**Problem statement**
Where the data below shows a picture, leave that picture out and copy the rest exactly.

****

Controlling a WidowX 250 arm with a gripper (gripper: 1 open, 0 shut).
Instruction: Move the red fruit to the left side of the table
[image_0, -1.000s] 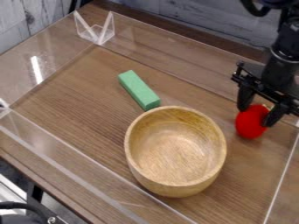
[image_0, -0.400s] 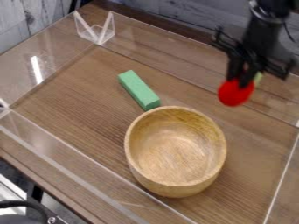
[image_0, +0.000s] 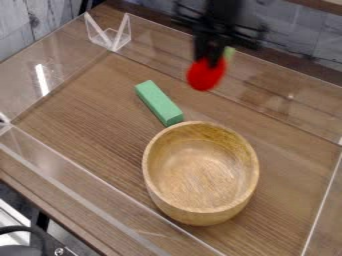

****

**Exercise answer**
Controlling a WidowX 250 arm with a gripper (gripper: 1 open, 0 shut).
Instruction: Move the red fruit to the left side of the table
[image_0, -1.000s] 
[image_0, -0.400s] 
[image_0, +0.000s] 

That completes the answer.